Indeed, in one study that used vest therapy vs hand cupping and clapping (CCPT) it was noted that tidal volume and pulse oximetry was compromised by post vest therapy . Although the ventilator settings themselves did not change when using vest therapy, the physiologic effects were also evident by the noted increase in mean airway pressure and rapid breathing noted in the patients who used vest therapy compared to those who received CCPT. This makes it clear that even in patients who are actively receiving airway support from positive pressure ventilation, that the restrictive nature of vest therapy on the ability of the chest wall to fully expand is felt and evidenced by measurable changes in the patient’s condition.

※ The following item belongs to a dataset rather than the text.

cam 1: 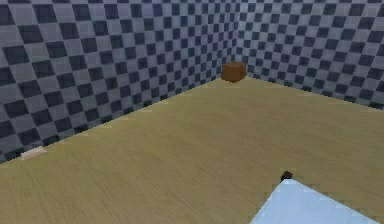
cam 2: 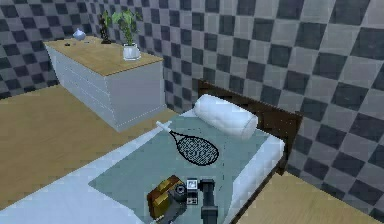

How can we get true High Frequency Chest Wall Oscillation without a vest?
BCV (Biphasic Cuirass Ventilation) when applied for secretion clearance support therapy delivers true chest wall oscillation without compromise of FRC (Functional Residual Capacity) . The cuirass covers only the anterior and lateral portions of the thorax and upper abdomen. This allows the patient to sit comfortably in a chair or lie in bed while therapy is administered. As the Biphasic nature of this device does not inhibit chest wall excursion, there is no risk of inducing atelectasis with this intervention, allowing it to be used for more prolonged treatment than chest wall percussors.
Additionally, the cough assist mechanism employed here that is administered for set periods, in cycle with periods of chest wall oscillation. Cough, assisted by the cuirass works by amplifying the natural cough mechanism of our patient. This can enhance the effectiveness of expectoration efforts of those with normal lung function, as well as supporting improved cough efficacy of those with compromised cough force through loss of pulmonary muscle or lung function.
How does Biphasic Cuirass Ventilation (BCV) support compromised patients?
It is in these compromised patients that BCV distinguishes itself from traditional vest style therapies. In addition to HFCWO, BCV offers a recruitment option in Continuous Negative and a NIV option in the biphasic ventilation settings. It naturally enhances chest wall excursion and opens the lung, while vest therapy naturally restricts it. In those patients with already impaired cough strength, there is little reserve left that can allow for any further compromise. Employment of BCV at any stage of disease is optimal as it will not accelerate any deterioration of lung function. It can also support, and possibly improve the lung function of more advanced disease processes. It would seem that utilizing BCV therapy early in any disease process gives the optimal chance of good pulmonary outcomes with no chance of restricting lung function.